__Problem description__
When you reach the line that contains "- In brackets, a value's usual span" in the data below, start reproducing lines exactly, and stop after the line that contains "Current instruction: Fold".

◆ ◆ ◆ ◆

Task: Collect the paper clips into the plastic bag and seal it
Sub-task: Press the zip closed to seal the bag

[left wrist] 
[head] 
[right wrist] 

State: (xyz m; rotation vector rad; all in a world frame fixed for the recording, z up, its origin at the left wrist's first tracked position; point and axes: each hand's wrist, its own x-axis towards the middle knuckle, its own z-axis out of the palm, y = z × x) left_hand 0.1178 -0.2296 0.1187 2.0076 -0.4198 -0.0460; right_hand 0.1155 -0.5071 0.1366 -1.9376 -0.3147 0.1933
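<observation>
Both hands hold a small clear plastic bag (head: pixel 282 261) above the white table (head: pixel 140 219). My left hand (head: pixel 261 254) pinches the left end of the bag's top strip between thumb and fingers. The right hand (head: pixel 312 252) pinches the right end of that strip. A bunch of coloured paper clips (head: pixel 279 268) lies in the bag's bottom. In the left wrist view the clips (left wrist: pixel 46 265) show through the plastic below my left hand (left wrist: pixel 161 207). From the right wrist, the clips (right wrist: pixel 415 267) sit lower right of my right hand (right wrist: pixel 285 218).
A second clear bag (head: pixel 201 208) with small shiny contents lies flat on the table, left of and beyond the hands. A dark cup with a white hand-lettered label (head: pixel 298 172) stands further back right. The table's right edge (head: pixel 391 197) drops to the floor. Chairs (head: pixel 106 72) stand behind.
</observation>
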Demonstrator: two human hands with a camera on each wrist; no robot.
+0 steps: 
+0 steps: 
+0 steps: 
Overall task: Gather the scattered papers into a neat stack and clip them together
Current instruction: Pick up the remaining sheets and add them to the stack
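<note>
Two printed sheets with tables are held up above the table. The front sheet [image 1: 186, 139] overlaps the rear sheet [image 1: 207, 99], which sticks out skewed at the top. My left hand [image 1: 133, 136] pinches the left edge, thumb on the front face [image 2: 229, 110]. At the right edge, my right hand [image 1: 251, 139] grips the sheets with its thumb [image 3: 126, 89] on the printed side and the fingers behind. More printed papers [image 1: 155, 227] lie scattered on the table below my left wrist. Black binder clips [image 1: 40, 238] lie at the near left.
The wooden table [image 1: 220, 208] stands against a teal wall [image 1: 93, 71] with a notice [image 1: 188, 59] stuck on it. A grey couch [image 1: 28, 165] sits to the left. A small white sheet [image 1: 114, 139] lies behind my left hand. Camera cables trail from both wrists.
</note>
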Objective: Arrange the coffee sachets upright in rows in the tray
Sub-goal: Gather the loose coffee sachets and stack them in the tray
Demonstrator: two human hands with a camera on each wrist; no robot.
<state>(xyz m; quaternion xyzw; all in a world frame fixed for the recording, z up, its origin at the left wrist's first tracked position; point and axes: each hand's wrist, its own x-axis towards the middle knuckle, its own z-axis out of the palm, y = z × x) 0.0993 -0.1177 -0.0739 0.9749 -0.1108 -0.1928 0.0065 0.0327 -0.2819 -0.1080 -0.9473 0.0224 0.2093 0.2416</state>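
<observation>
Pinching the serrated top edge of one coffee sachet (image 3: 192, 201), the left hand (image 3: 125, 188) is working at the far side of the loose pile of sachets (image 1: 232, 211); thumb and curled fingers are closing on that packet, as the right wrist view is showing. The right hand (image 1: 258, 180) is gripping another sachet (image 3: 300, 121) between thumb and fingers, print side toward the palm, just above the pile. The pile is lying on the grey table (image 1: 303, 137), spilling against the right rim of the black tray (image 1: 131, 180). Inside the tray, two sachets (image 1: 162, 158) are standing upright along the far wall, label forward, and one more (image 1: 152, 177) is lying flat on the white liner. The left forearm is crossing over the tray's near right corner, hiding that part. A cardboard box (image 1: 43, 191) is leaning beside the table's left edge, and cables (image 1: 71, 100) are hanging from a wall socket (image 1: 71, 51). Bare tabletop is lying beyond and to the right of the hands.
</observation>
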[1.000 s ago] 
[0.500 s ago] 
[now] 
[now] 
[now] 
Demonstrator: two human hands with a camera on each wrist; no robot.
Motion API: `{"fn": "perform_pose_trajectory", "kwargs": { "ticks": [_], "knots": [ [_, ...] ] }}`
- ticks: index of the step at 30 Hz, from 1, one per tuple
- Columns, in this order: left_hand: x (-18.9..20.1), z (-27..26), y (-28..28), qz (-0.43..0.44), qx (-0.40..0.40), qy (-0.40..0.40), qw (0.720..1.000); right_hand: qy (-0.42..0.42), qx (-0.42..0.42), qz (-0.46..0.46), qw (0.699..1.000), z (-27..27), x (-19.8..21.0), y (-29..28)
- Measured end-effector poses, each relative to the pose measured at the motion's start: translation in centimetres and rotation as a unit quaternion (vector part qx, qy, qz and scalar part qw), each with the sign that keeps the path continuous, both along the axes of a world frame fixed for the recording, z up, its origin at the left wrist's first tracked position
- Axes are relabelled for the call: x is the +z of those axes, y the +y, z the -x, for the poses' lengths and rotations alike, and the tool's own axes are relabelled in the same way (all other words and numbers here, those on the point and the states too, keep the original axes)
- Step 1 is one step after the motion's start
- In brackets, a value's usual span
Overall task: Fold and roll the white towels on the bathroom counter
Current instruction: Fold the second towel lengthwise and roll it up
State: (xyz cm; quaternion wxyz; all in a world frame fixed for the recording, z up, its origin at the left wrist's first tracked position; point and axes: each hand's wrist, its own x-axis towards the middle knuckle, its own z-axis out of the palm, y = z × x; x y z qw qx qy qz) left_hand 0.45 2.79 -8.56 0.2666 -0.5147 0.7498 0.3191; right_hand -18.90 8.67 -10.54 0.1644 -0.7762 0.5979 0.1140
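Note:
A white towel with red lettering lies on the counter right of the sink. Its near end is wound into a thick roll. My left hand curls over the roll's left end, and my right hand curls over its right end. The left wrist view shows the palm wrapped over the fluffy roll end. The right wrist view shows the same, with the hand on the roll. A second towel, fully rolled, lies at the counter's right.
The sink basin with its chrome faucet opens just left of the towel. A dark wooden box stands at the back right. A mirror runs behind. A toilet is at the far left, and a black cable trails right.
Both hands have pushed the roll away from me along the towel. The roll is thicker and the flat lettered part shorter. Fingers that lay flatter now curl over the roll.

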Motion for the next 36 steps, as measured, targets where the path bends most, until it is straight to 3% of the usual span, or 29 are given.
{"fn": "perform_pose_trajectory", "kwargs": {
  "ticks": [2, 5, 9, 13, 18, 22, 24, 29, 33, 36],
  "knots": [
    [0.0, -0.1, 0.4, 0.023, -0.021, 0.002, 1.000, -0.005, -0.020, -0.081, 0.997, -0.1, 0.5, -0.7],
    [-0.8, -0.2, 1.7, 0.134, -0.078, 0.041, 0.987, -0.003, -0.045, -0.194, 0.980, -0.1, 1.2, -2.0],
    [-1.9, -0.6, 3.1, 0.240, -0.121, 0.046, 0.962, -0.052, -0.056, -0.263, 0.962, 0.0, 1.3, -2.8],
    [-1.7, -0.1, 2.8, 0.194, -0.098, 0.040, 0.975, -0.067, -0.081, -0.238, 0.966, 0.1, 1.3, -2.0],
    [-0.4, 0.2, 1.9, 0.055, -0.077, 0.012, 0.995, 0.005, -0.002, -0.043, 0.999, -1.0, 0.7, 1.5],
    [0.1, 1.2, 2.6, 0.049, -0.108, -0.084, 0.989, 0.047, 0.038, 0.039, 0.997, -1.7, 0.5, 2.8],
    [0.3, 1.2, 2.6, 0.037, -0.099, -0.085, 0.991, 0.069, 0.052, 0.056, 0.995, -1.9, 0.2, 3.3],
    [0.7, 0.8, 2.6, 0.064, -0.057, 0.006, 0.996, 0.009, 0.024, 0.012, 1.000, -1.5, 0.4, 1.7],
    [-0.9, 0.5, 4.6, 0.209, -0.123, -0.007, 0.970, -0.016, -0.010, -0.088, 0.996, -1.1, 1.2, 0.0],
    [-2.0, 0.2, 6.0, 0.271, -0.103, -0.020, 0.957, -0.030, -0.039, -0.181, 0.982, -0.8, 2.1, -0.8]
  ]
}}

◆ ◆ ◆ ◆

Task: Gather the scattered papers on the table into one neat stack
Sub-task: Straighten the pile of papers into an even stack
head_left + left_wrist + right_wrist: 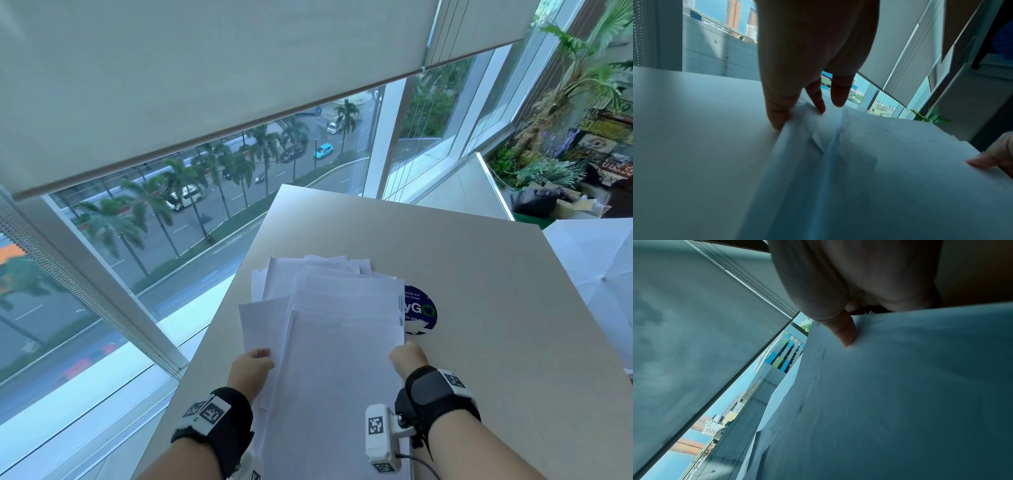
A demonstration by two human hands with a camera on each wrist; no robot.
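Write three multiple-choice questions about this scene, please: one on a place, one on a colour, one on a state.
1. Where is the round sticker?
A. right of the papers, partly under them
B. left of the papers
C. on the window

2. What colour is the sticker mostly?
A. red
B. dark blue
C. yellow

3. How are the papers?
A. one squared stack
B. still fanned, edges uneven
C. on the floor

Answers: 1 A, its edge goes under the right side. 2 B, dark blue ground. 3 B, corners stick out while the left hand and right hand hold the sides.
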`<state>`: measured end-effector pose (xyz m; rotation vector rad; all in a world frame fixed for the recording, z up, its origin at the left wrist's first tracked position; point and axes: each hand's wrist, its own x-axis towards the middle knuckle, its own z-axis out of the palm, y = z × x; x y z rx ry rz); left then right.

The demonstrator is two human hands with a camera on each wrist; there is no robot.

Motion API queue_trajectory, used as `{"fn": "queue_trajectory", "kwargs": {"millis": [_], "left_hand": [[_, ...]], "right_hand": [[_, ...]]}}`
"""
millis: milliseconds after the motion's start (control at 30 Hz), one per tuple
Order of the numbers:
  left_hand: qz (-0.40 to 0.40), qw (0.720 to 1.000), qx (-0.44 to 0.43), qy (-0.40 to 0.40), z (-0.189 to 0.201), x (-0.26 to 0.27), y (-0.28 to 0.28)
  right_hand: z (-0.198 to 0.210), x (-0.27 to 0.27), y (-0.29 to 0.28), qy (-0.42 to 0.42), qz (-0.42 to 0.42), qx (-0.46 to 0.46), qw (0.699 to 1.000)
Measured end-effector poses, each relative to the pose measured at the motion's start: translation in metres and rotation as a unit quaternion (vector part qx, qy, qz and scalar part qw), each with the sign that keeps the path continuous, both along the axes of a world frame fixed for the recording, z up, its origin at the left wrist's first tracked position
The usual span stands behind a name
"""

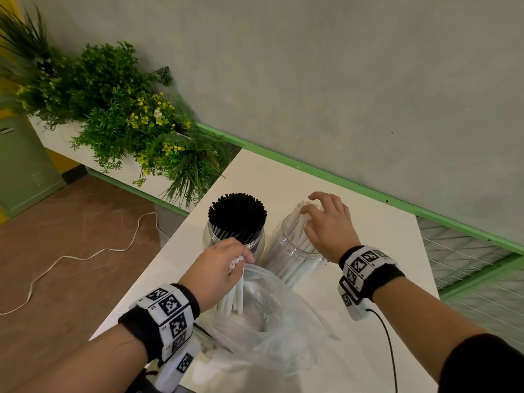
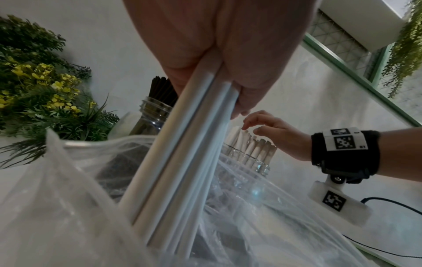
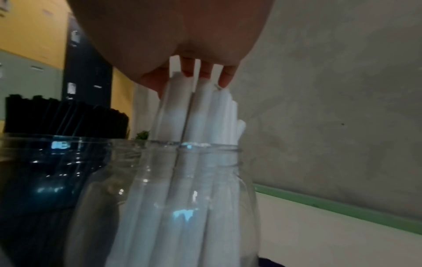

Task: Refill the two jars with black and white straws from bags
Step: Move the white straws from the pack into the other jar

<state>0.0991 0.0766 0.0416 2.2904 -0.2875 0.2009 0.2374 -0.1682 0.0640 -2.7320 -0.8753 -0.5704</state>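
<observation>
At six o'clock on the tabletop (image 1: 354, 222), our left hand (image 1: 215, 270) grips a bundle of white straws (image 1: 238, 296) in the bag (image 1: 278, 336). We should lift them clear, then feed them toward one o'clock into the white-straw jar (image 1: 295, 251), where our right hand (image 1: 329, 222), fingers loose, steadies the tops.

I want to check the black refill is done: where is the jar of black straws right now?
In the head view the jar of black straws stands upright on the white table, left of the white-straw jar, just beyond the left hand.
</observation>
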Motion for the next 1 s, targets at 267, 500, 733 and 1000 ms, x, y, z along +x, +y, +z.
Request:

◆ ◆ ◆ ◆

__Solution__
- In brackets, a value's usual span
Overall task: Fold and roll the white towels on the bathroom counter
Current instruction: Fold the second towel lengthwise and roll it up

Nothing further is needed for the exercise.